Below are entries. Copy exactly the lines running from the line that holds "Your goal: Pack" to the line that holds "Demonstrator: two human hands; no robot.", with both ends included.

■ RECORDS PROVIDED ■

○ ○ ○

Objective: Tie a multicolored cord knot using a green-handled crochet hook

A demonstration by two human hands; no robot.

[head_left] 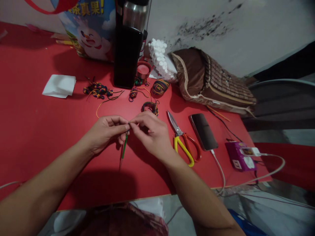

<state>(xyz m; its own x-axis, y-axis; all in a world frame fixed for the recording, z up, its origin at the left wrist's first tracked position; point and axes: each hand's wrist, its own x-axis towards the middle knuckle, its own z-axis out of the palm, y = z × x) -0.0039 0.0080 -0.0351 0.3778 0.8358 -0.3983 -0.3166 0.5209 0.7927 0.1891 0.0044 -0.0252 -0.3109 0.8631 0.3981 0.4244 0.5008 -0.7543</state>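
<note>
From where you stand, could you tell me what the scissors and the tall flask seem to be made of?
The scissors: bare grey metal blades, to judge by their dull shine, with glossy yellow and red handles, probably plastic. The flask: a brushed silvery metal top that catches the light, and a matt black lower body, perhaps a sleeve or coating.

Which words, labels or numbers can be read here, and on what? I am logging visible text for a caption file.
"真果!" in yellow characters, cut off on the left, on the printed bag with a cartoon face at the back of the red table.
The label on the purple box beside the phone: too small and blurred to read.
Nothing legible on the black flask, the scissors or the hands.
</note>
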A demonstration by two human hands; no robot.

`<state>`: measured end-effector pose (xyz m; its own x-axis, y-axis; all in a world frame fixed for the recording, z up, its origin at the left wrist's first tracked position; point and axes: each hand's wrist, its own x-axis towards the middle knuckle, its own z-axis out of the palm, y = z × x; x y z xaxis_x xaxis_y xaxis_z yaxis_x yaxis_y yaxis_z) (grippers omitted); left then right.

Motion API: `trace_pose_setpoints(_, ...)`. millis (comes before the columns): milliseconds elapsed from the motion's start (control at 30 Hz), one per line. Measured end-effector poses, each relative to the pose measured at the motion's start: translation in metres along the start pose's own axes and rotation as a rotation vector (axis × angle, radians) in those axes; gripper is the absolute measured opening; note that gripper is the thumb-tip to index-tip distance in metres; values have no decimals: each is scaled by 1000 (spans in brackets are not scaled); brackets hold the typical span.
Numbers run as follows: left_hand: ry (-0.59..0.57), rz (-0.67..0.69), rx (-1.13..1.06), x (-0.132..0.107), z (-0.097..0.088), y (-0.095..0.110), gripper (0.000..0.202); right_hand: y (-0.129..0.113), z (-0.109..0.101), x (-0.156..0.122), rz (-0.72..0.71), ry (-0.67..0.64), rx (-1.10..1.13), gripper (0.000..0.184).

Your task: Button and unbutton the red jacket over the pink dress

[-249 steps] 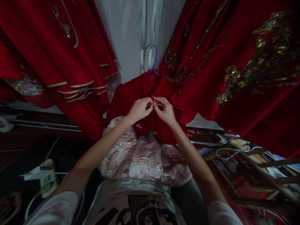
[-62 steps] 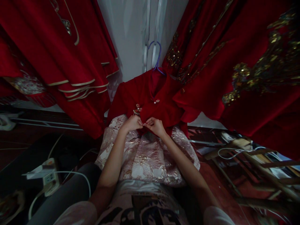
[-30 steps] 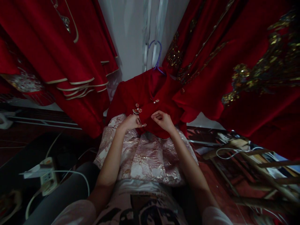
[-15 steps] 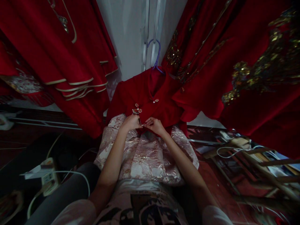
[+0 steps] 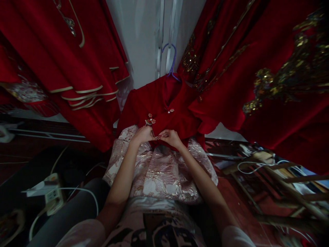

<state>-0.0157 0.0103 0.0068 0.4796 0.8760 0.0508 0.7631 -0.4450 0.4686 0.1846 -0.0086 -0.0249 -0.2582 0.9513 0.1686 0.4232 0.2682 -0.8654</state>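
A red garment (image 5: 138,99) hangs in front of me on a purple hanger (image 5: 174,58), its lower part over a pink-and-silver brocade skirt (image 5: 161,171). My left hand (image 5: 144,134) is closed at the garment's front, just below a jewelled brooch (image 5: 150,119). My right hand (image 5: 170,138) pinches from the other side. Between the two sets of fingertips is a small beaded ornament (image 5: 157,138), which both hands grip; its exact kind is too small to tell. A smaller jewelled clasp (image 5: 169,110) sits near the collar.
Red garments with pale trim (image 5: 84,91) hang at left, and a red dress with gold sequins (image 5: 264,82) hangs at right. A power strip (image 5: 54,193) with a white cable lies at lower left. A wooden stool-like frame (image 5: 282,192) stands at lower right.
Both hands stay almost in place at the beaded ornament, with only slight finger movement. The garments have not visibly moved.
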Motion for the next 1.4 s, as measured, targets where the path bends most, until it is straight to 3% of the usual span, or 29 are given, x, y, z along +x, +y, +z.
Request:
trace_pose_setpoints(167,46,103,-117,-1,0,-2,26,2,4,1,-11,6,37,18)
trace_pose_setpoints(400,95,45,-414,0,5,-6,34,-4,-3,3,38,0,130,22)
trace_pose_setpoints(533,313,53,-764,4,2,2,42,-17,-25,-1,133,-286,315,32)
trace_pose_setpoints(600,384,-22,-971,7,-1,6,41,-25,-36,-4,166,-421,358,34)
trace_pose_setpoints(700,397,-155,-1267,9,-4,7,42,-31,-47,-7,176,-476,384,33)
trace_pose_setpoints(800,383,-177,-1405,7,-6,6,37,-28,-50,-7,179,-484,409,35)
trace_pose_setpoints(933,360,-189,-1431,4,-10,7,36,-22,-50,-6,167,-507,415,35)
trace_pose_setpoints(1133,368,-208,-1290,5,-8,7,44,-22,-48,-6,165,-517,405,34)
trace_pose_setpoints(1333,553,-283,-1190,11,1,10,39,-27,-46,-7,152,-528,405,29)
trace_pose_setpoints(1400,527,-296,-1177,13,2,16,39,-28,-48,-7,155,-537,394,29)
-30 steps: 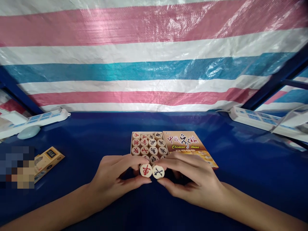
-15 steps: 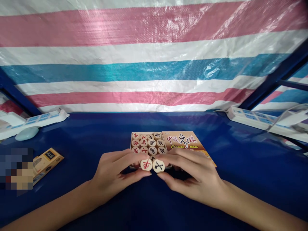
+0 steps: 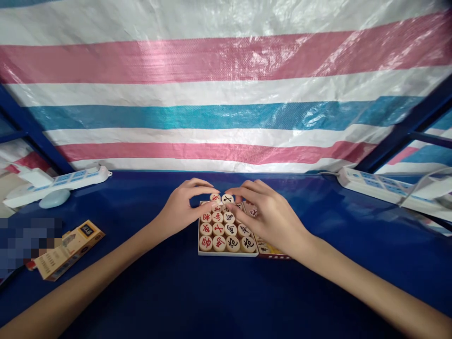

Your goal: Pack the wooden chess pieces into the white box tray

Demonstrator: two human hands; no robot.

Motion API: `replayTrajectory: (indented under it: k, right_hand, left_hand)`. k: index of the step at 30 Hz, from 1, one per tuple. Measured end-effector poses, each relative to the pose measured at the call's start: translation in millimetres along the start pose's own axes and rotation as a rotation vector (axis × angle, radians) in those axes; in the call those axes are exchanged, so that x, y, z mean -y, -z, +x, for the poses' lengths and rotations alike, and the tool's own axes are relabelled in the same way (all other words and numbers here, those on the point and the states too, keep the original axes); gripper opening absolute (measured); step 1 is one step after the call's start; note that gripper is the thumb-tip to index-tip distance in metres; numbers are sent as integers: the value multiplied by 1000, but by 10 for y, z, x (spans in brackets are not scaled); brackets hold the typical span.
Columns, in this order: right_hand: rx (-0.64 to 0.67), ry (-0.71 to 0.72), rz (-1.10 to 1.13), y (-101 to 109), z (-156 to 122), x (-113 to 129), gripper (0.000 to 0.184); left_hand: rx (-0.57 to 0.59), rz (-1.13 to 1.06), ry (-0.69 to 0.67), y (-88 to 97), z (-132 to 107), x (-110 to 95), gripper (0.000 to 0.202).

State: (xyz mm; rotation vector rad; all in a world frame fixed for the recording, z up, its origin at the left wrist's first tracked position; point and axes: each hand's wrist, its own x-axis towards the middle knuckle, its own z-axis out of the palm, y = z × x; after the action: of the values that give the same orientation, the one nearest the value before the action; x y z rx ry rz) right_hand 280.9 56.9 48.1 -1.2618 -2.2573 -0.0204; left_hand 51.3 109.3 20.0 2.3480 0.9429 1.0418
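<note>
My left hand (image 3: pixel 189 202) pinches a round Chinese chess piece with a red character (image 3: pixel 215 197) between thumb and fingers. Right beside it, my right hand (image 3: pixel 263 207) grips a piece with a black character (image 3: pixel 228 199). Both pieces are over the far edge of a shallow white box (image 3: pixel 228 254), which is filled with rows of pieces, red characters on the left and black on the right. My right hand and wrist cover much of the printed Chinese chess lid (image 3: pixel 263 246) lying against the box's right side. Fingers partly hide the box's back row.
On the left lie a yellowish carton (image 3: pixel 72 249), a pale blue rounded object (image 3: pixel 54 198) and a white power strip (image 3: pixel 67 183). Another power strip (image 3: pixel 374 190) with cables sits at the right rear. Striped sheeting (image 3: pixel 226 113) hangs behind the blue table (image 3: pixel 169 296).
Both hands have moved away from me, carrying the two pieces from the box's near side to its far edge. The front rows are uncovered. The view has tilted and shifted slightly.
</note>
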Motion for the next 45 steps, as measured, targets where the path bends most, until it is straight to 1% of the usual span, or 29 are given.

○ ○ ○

■ RESPONSE BOX ■
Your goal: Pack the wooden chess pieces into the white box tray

Demonstrator: two human hands; no robot.

What precedes this is the full answer.